**To do**
Stop at the line that contains "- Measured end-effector". Until then, set down each line of the records exactly, beginning with the first, and skip pictures.

═════ Data extracts ═════

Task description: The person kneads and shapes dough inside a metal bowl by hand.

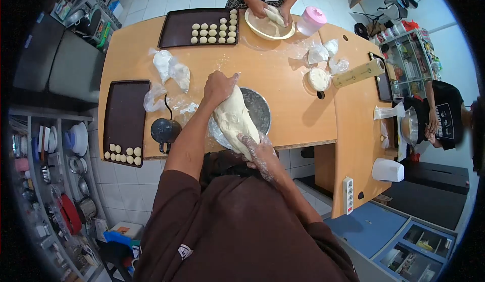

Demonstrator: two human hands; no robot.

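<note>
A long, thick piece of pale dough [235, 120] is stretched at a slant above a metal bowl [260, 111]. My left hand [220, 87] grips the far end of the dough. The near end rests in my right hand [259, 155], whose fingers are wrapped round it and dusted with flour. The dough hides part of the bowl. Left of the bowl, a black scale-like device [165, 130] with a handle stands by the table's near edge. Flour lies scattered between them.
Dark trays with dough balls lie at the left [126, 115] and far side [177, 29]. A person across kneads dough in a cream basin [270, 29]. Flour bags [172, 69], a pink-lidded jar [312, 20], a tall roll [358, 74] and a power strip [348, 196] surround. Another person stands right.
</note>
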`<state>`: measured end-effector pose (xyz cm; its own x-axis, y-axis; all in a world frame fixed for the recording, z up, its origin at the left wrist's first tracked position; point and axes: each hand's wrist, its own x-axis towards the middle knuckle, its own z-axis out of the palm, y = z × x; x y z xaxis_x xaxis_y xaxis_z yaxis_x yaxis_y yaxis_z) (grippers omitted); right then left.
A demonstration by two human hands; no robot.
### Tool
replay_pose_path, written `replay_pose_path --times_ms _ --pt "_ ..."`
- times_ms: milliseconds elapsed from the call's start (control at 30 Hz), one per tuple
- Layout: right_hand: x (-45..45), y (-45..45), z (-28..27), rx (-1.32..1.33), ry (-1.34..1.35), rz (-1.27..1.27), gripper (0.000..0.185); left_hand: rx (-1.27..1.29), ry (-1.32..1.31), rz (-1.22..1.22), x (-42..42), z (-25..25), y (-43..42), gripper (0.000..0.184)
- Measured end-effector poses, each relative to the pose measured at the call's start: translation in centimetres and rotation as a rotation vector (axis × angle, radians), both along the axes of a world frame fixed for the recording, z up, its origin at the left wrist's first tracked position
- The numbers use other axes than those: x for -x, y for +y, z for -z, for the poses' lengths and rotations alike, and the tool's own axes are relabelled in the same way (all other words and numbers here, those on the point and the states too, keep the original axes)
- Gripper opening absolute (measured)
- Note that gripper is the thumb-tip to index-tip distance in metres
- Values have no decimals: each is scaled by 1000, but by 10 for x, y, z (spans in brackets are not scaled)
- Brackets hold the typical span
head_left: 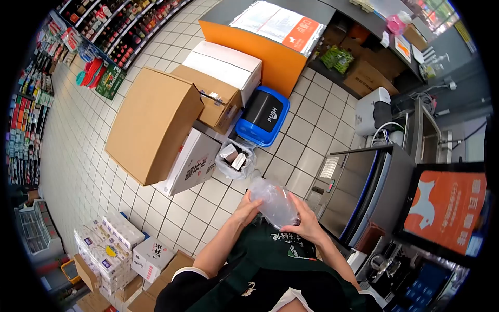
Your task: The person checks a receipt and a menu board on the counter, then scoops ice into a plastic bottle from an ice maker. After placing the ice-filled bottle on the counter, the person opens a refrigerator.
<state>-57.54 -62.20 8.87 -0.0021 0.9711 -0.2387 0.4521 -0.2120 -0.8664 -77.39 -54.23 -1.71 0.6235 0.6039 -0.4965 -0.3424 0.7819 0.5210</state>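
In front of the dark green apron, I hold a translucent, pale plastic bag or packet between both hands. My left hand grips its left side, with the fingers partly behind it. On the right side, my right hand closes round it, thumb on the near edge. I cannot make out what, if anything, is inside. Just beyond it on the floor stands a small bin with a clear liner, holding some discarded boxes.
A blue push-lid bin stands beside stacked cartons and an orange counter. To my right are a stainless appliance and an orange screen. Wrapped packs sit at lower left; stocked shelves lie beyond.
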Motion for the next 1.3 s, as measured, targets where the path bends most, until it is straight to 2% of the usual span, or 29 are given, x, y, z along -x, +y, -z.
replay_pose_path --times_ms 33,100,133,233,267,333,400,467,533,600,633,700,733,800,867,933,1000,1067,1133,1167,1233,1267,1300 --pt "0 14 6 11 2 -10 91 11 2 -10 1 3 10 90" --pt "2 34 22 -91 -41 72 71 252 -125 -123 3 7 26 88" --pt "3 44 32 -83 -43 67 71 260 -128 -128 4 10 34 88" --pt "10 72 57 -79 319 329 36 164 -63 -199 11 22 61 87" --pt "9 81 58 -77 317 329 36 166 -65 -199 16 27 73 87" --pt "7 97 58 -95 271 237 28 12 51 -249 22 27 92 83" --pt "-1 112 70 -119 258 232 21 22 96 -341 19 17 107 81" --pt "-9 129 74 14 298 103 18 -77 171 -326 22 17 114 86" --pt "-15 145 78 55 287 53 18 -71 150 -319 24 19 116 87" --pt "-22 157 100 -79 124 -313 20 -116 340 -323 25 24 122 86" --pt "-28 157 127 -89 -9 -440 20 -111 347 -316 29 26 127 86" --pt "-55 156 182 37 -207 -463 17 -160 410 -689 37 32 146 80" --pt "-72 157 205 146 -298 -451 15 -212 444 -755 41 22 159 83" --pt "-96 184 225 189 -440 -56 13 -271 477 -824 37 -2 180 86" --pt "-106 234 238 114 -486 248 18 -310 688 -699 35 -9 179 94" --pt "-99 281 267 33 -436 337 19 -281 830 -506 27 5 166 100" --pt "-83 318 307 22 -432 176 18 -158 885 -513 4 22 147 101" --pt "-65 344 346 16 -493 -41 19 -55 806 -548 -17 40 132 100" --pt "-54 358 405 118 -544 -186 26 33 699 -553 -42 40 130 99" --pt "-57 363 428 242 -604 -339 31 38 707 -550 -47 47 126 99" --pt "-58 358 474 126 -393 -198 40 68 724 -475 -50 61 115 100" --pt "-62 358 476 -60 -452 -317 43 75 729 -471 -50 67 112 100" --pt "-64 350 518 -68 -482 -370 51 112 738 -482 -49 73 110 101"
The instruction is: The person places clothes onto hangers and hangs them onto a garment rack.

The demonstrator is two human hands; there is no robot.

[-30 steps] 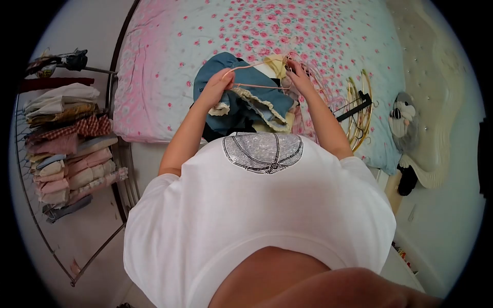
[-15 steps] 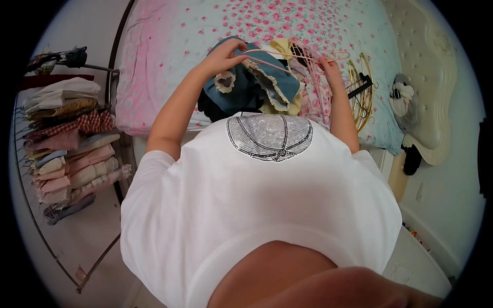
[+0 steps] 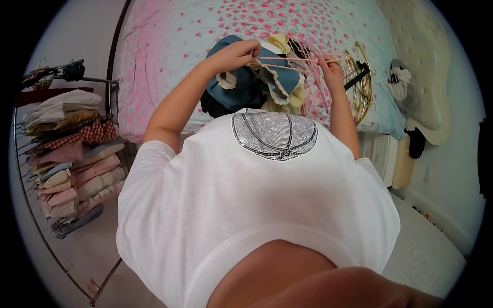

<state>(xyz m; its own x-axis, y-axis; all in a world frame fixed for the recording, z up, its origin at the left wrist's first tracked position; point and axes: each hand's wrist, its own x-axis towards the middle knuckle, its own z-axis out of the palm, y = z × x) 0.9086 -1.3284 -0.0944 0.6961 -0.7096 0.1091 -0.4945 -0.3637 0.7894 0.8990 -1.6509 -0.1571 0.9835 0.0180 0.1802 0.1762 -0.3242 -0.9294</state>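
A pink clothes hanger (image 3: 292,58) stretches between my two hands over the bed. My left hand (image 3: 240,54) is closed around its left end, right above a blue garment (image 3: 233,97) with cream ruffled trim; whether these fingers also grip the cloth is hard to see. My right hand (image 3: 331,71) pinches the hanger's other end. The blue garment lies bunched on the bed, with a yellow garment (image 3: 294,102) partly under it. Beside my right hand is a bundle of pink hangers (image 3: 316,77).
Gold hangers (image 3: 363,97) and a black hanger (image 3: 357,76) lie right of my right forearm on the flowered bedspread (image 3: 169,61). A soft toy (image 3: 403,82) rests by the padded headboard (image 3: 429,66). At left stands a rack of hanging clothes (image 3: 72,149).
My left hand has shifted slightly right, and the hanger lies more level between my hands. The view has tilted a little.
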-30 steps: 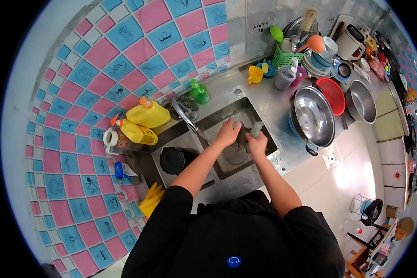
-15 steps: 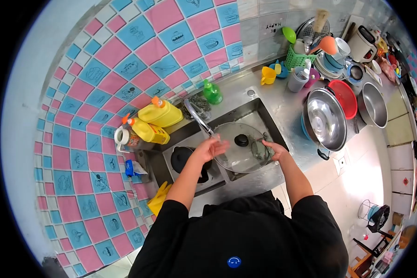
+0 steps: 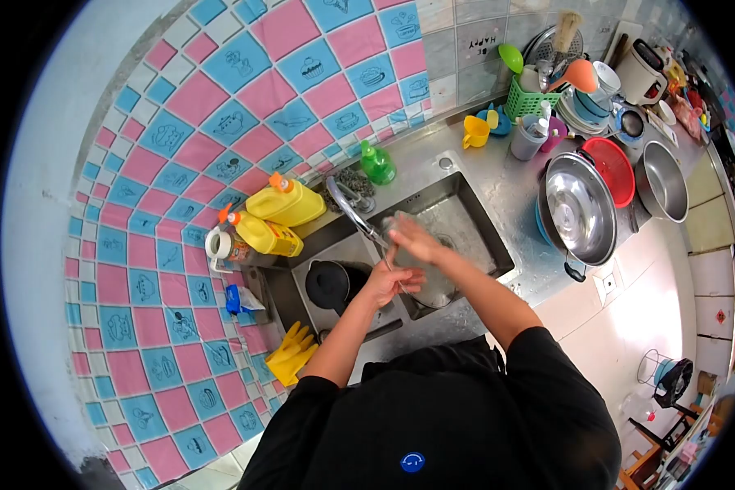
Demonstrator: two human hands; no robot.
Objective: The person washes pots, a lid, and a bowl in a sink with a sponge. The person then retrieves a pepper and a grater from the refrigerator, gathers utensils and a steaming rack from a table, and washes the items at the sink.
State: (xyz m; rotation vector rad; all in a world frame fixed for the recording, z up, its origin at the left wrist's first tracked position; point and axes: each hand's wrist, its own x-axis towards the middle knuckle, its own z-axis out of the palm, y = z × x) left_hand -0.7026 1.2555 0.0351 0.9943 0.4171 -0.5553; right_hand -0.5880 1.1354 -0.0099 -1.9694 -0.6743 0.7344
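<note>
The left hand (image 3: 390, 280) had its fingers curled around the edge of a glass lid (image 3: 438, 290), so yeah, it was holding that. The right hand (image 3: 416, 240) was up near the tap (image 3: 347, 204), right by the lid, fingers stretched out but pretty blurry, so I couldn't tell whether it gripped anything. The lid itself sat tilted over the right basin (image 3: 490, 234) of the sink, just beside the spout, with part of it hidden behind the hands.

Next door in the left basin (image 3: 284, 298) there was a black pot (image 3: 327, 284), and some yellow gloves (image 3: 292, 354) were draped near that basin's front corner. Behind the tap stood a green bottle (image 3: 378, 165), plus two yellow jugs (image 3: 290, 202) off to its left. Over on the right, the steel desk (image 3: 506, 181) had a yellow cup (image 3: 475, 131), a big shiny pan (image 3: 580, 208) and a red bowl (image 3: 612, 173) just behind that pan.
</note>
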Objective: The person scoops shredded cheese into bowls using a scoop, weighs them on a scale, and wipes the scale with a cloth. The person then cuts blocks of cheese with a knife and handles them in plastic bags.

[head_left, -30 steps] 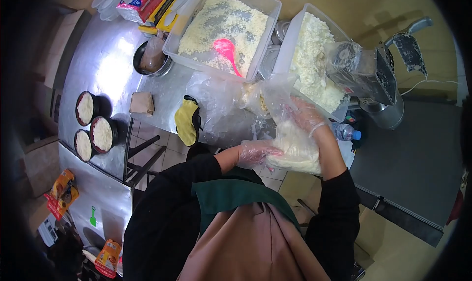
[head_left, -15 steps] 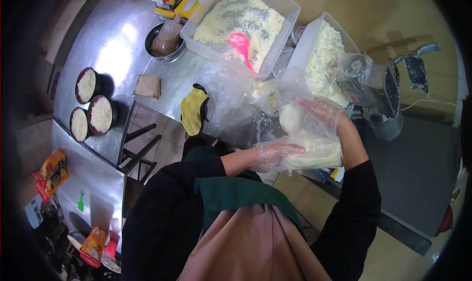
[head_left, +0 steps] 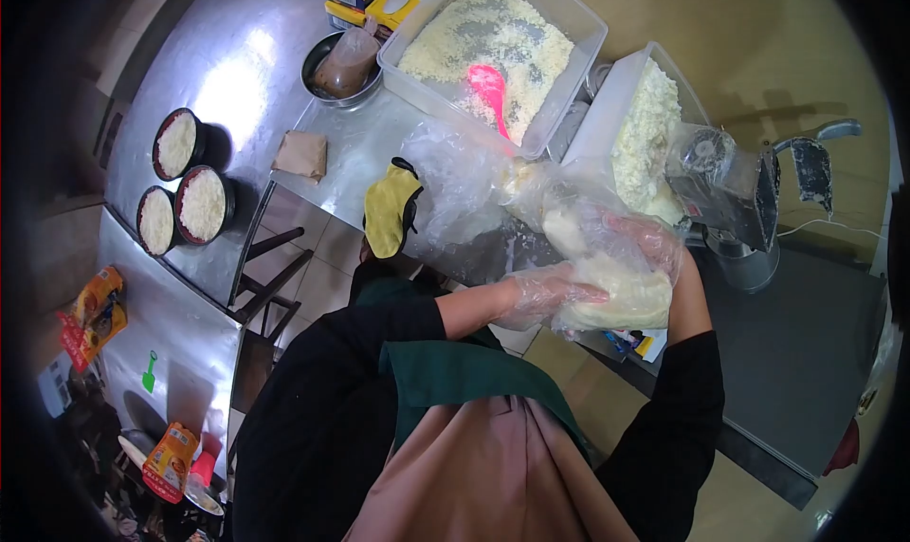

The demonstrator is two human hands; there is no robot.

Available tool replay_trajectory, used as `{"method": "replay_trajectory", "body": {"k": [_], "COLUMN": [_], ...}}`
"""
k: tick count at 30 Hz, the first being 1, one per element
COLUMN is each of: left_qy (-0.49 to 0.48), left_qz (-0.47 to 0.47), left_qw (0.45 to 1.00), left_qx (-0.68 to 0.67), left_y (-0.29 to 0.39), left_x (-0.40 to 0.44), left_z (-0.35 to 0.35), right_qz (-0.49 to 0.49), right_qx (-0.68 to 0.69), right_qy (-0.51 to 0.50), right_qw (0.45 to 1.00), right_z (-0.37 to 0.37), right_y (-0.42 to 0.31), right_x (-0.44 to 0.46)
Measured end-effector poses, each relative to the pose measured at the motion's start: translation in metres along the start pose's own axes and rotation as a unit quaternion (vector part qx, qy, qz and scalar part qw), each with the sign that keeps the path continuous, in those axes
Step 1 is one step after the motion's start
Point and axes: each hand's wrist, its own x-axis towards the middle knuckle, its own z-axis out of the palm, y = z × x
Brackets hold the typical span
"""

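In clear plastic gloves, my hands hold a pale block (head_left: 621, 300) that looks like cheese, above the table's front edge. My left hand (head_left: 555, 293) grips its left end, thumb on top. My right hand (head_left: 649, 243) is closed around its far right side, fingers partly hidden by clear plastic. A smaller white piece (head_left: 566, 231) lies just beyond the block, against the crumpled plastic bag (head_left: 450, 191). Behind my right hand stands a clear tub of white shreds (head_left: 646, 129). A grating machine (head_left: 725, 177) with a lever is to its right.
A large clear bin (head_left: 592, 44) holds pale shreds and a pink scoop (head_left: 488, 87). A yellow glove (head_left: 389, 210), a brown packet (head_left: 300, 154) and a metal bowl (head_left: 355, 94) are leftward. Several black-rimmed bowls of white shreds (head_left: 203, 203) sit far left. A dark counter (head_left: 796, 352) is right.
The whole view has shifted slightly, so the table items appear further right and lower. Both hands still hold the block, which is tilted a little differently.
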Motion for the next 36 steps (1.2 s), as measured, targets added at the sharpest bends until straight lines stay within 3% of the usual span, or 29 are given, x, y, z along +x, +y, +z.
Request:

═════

**Answer to the exercise**
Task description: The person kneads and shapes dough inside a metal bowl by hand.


Demonstrator: two human hands; no robot.

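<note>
A long, thick piece of pale dough [235, 120] is stretched at a slant above a metal bowl [260, 111]. My left hand [220, 87] grips the far end of the dough. The near end rests in my right hand [259, 155], whose fingers are wrapped round it and dusted with flour. The dough hides part of the bowl. Left of the bowl, a black scale-like device [165, 130] with a handle stands by the table's near edge. Flour lies scattered between them.
Dark trays with dough balls lie at the left [126, 115] and far side [177, 29]. A person across kneads dough in a cream basin [270, 29]. Flour bags [172, 69], a pink-lidded jar [312, 20], a tall roll [358, 74] and a power strip [348, 196] surround. Another person stands right.
</note>
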`<state>`: measured end-effector pose (xyz cm; its own x-axis, y-axis; all in a world frame fixed for the recording, z up, its origin at the left wrist's first tracked position; point and axes: each hand's wrist, its own x-axis towards the middle knuckle, its own z-axis out of the palm, y = z × x; x y z xaxis_x xaxis_y xaxis_z yaxis_x yaxis_y yaxis_z) (grippers omitted); right then left.
A demonstration by two human hands; no robot.
### Tool
replay_pose_path, written `replay_pose_path --times_ms _ --pt "_ ..."`
- times_ms: milliseconds elapsed from the call's start (control at 30 Hz), one per tuple
- Layout: right_hand: x (-45..45), y (-45..45), z (-28..27), rx (-1.32..1.33), ry (-1.34..1.35), rz (-1.27..1.27), gripper (0.000..0.185); left_hand: rx (-1.27..1.29), ry (-1.32..1.31), rz (-1.22..1.22), x (-42..42), z (-25..25), y (-43..42), gripper (0.000..0.184)
- Measured end-effector poses, each relative to the pose measured at the call's start: translation in centimetres and rotation as a rotation vector (axis × angle, radians), both along the axes of a world frame fixed for the recording, z up, its origin at the left wrist's first tracked position

The response to this exercise is complete.